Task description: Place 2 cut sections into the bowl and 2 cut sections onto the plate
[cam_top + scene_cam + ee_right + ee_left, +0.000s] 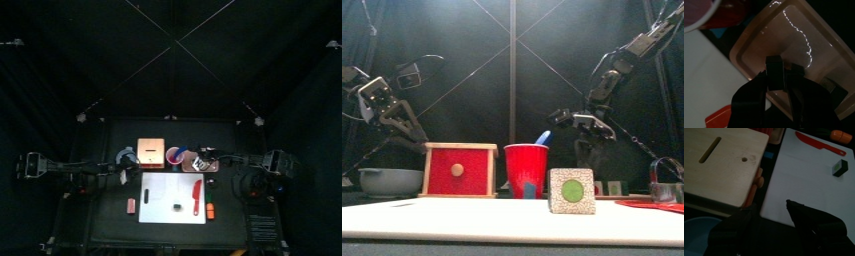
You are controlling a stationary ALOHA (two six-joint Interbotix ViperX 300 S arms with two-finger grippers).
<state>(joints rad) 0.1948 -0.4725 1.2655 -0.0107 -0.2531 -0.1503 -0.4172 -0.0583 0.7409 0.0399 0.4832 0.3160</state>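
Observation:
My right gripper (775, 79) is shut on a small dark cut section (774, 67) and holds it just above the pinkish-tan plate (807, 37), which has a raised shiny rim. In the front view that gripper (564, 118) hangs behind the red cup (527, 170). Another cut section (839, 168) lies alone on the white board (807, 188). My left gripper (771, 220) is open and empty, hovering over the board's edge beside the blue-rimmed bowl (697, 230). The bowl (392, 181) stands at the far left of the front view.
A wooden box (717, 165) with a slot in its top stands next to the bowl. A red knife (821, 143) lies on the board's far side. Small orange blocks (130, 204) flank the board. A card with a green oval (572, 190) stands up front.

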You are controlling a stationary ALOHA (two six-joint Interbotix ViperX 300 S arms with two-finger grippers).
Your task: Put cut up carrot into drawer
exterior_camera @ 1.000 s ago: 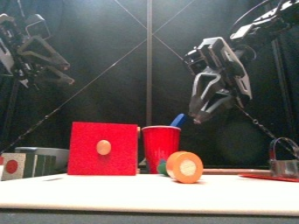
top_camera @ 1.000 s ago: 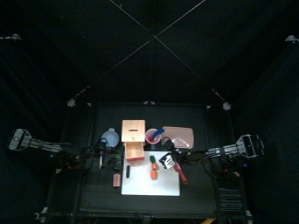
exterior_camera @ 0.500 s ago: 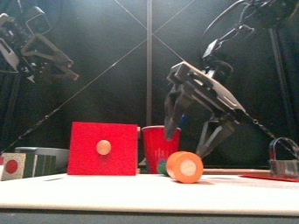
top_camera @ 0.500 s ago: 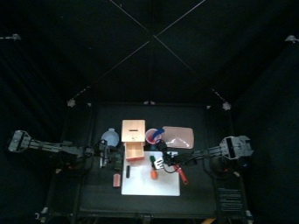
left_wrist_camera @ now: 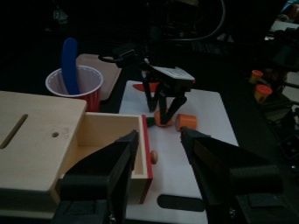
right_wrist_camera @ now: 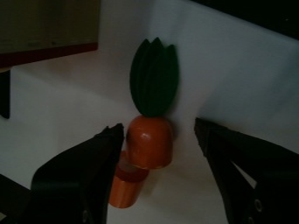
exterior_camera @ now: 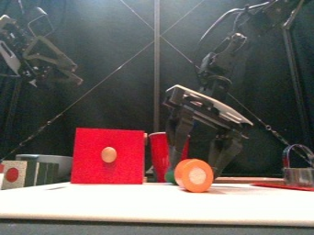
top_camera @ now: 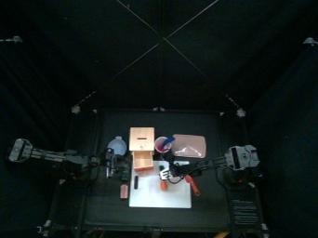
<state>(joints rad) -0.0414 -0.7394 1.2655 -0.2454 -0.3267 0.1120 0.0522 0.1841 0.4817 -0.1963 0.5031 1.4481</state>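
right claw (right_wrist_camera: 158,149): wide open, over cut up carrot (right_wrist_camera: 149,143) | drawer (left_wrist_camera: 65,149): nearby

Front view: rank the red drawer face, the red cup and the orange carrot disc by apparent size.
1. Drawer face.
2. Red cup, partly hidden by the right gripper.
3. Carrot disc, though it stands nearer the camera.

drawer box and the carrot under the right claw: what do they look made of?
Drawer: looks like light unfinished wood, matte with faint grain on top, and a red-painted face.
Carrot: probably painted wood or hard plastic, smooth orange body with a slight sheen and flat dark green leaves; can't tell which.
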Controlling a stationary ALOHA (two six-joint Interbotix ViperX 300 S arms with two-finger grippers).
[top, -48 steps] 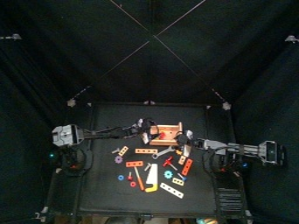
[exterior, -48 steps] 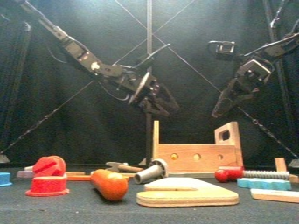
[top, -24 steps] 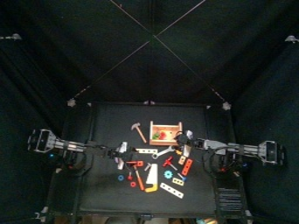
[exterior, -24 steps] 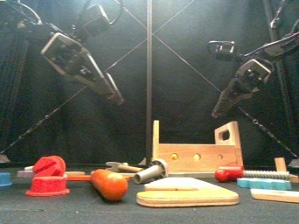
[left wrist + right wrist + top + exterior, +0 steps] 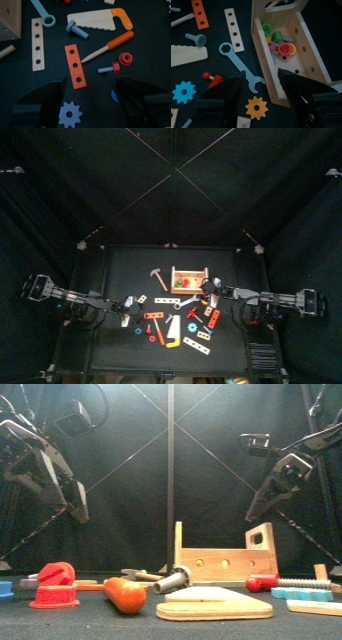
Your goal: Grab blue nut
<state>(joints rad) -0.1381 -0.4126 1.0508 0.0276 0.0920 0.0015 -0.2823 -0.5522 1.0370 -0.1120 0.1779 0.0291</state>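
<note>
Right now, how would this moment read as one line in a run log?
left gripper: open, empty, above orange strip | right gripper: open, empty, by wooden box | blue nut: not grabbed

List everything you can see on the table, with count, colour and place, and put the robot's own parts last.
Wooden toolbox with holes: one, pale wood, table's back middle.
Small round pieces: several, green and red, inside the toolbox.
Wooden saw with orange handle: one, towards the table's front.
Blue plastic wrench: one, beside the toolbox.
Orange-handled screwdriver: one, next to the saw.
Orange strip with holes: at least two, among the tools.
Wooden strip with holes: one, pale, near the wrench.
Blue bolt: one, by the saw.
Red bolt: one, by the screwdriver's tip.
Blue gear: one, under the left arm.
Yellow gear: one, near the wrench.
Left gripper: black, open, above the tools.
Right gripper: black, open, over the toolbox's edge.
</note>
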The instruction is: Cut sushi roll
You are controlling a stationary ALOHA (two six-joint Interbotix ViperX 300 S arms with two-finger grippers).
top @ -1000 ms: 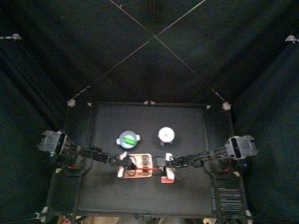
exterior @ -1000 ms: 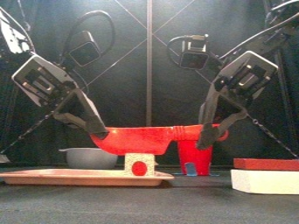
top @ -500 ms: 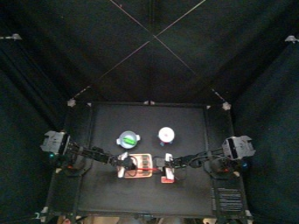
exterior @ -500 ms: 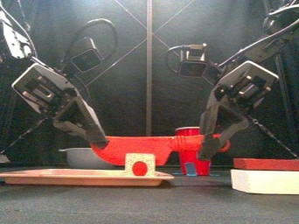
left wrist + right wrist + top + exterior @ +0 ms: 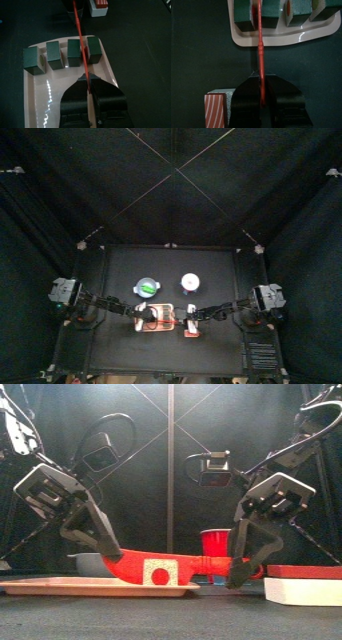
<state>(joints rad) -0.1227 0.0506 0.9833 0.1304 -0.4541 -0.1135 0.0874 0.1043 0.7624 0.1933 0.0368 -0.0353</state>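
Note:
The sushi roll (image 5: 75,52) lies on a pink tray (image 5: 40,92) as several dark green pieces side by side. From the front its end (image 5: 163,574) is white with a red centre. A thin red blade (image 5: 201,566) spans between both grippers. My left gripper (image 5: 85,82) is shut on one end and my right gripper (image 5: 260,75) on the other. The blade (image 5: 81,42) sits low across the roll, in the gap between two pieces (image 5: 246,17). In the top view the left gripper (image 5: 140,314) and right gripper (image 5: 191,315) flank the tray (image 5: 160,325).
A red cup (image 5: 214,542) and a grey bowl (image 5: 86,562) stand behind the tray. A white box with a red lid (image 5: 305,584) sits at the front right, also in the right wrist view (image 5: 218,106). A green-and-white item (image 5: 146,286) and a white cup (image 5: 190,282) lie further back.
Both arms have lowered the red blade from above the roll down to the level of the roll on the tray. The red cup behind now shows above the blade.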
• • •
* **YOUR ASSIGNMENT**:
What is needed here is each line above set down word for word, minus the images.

* **OUTPUT BELOW**:
Task description: Place 2 cut sections into the bowl and 2 cut sections onto the plate
[cam_top + scene_cam + ee_right + ee_left, +0.000s] 
You are controlling a stationary ALOHA (two six-joint Interbotix ViperX 300 S arms with two-finger grippers).
<state>(joints rad) 0.1948 -0.4725 1.2655 -0.0107 -0.2531 -0.1503 -0.4172 -0.0583 0.7409 0.0399 0.4832 0.3160</state>
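Observation:
My right gripper (775, 79) is shut on a small dark cut section (774, 67) and holds it just above the pinkish-tan plate (807, 37), which has a raised shiny rim. In the front view that gripper (564, 118) hangs behind the red cup (527, 170). Another cut section (839, 168) lies alone on the white board (807, 188). My left gripper (771, 220) is open and empty, hovering over the board's edge beside the blue-rimmed bowl (697, 230). The bowl (392, 181) stands at the far left of the front view.
A wooden box (717, 165) with a slot in its top stands next to the bowl. A red knife (821, 143) lies on the board's far side. Small orange blocks (130, 204) flank the board. A card with a green oval (572, 190) stands up front.
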
You are controlling a stationary ALOHA (two six-joint Interbotix ViperX 300 S arms with two-finger grippers).
Your task: Put cut up carrot into drawer
exterior_camera @ 1.000 s ago: 
top_camera @ 1.000 s ago: 
exterior_camera @ 0.500 s ago: 
top_camera @ 0.500 s ago: 
left_wrist_camera @ now: 
right_wrist_camera @ now: 
exterior_camera @ now: 
top_camera @ now: 
<state>(joints rad) -0.0414 -0.7394 1.2655 -0.2454 -0.3267 0.1120 0.0522 0.1841 0.4817 -0.1963 0.5031 1.4481</state>
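right claw (right_wrist_camera: 158,149): wide open, over cut up carrot (right_wrist_camera: 149,143) | drawer (left_wrist_camera: 65,149): nearby

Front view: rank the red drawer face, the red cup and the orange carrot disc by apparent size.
1. Drawer face.
2. Red cup, partly hidden by the right gripper.
3. Carrot disc, though it stands nearer the camera.

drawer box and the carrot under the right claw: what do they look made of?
Drawer: looks like light unfinished wood, matte with faint grain on top, and a red-painted face.
Carrot: probably painted wood or hard plastic, smooth orange body with a slight sheen and flat dark green leaves; can't tell which.
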Controlling a stationary ALOHA (two six-joint Interbotix ViperX 300 S arms with two-finger grippers).
[top, -48 steps] 
[exterior, -48 steps] 
[top, -24 steps] 
[exterior, -24 steps] 
[left wrist + right wrist + top + exterior, +0 steps] 
Your goal: Grab blue nut
<state>(joints rad) -0.1381 -0.4126 1.0508 0.0276 0.0920 0.0015 -0.2823 -0.5522 1.0370 -0.1120 0.1779 0.0291</state>
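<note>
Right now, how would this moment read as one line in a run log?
left gripper: open, empty, above orange strip | right gripper: open, empty, by wooden box | blue nut: not grabbed

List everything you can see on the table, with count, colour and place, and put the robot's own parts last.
Wooden toolbox with holes: one, pale wood, table's back middle.
Small round pieces: several, green and red, inside the toolbox.
Wooden saw with orange handle: one, towards the table's front.
Blue plastic wrench: one, beside the toolbox.
Orange-handled screwdriver: one, next to the saw.
Orange strip with holes: at least two, among the tools.
Wooden strip with holes: one, pale, near the wrench.
Blue bolt: one, by the saw.
Red bolt: one, by the screwdriver's tip.
Blue gear: one, under the left arm.
Yellow gear: one, near the wrench.
Left gripper: black, open, above the tools.
Right gripper: black, open, over the toolbox's edge.
</note>
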The instruction is: Cut sushi roll
You are controlling a stationary ALOHA (two six-joint Interbotix ViperX 300 S arms with two-finger grippers).
top @ -1000 ms: 
exterior @ -1000 ms: 
top @ -500 ms: 
exterior @ -500 ms: 
left wrist + right wrist + top + exterior @ +0 ms: 
<state>(joints rad) -0.1227 0.0506 0.9833 0.1304 -0.4541 -0.1135 0.0874 0.1043 0.7624 0.1933 0.0368 -0.0353</state>
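Note:
The sushi roll (image 5: 75,52) lies on a pink tray (image 5: 40,92) as several dark green pieces side by side. From the front its end (image 5: 163,574) is white with a red centre. A thin red blade (image 5: 201,566) spans between both grippers. My left gripper (image 5: 85,82) is shut on one end and my right gripper (image 5: 260,75) on the other. The blade (image 5: 81,42) sits low across the roll, in the gap between two pieces (image 5: 246,17). In the top view the left gripper (image 5: 140,314) and right gripper (image 5: 191,315) flank the tray (image 5: 160,325).
A red cup (image 5: 214,542) and a grey bowl (image 5: 86,562) stand behind the tray. A white box with a red lid (image 5: 305,584) sits at the front right, also in the right wrist view (image 5: 218,106). A green-and-white item (image 5: 146,286) and a white cup (image 5: 190,282) lie further back.
Both arms have lowered the red blade from above the roll down to the level of the roll on the tray. The red cup behind now shows above the blade.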

The output is finished, and nothing else is needed.